PROBLEM: In the entries below, find the line containing "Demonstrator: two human" and the line containing "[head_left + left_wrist". Copy those two lines and everything between them exactly, without the pictures.

EXERCISE INPUT:
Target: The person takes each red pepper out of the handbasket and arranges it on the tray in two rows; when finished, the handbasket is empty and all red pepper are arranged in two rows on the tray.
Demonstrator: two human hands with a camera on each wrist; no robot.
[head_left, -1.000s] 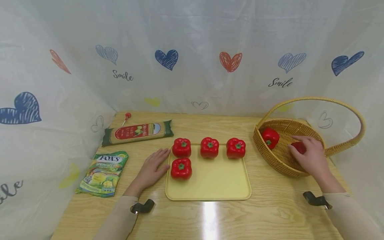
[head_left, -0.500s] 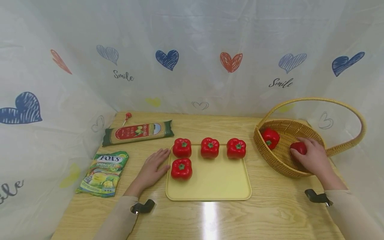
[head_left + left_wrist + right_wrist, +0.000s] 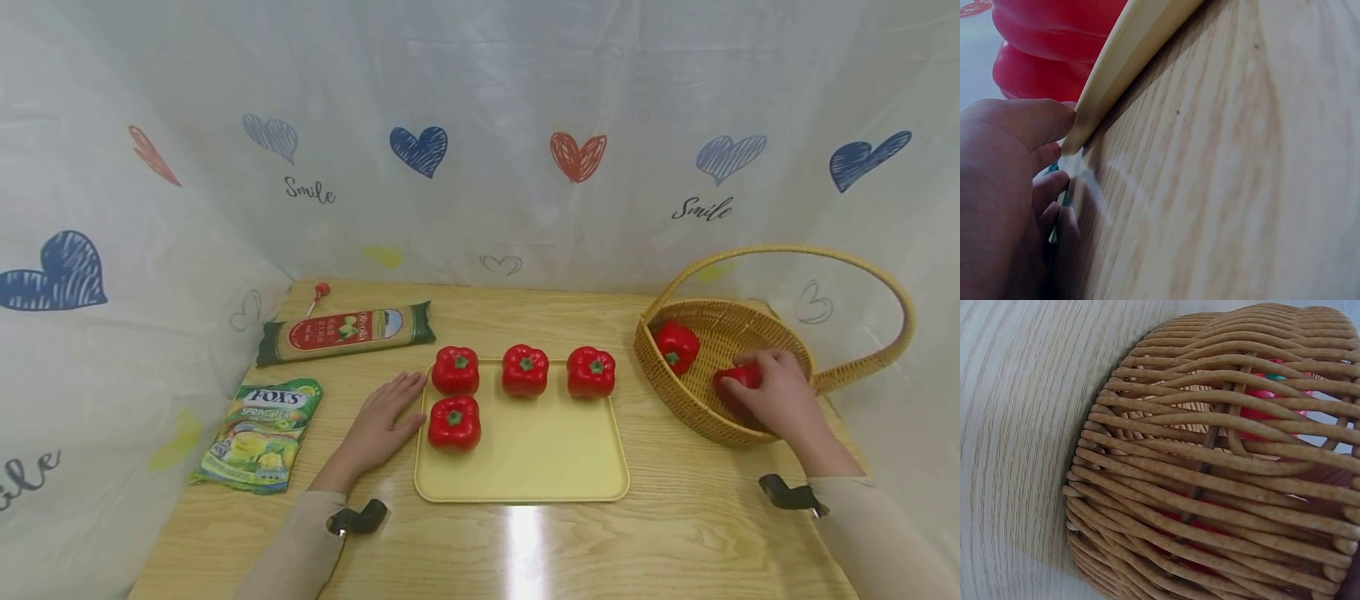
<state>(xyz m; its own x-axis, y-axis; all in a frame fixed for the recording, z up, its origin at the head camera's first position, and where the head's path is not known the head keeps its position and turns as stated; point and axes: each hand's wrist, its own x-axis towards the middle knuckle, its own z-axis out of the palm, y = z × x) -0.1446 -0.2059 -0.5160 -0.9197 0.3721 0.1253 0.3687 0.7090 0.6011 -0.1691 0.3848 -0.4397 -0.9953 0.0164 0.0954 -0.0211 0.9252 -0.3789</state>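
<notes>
In the head view my right hand (image 3: 783, 396) reaches into the wicker basket (image 3: 663, 396) and holds a red bell pepper (image 3: 733, 385), fingers over its far side and thumb on the near side. A second red bell pepper (image 3: 677, 345) lies against the basket's left wall. From the right wrist, woven strands (image 3: 1210, 465) hide most of the hand and peppers. My left hand (image 3: 382, 425) rests flat on the table, fingertips right at the left rim of the yellow tray (image 3: 540, 462). Several red bell peppers stand on that tray, one (image 3: 454, 423) nearest the left hand.
A long spaghetti packet (image 3: 345, 333) lies at the back left, with a red lollipop (image 3: 321, 290) behind it. Left of the left arm is a green candy bag (image 3: 258, 433). The basket's tall handle (image 3: 795, 247) arches up at the right. A printed curtain (image 3: 495, 200) hangs behind the table.
Inside the basket, the right hand has shifted the pepper slightly left and toward the near wall, and more of its red side shows. The left hand stays put.
</notes>
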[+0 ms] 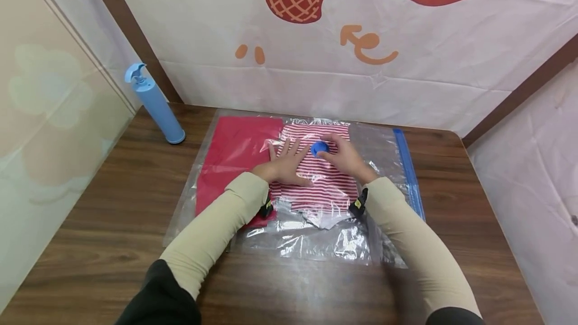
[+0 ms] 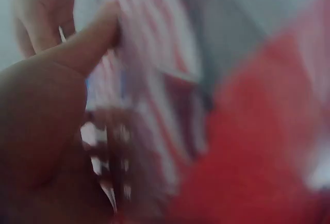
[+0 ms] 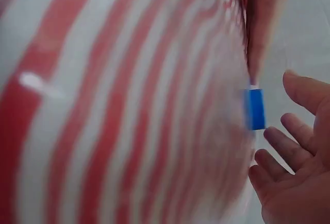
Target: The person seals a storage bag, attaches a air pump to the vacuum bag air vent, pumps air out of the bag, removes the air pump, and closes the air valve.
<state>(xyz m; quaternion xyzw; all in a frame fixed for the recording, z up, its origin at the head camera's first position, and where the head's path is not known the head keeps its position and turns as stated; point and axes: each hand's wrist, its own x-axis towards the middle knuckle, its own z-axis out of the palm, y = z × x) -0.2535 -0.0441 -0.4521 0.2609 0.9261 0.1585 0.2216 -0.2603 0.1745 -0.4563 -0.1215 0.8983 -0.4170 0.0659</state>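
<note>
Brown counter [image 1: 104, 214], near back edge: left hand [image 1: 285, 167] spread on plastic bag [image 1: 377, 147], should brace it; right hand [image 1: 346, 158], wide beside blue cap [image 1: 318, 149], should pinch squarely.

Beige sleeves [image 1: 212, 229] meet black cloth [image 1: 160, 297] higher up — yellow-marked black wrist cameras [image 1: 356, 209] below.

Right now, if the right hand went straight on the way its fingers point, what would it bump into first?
The right hand would likely meet the blue cap first; whether they touch is unclear.
</note>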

ANSWER TO THE EXERCISE:
Demonstrator: two human hands with a camera on each wrist; no robot.
[head_left, -1.000s] 
[head_left, -0.500s] 
[head_left + left_wrist + right_wrist, +0.000s] 

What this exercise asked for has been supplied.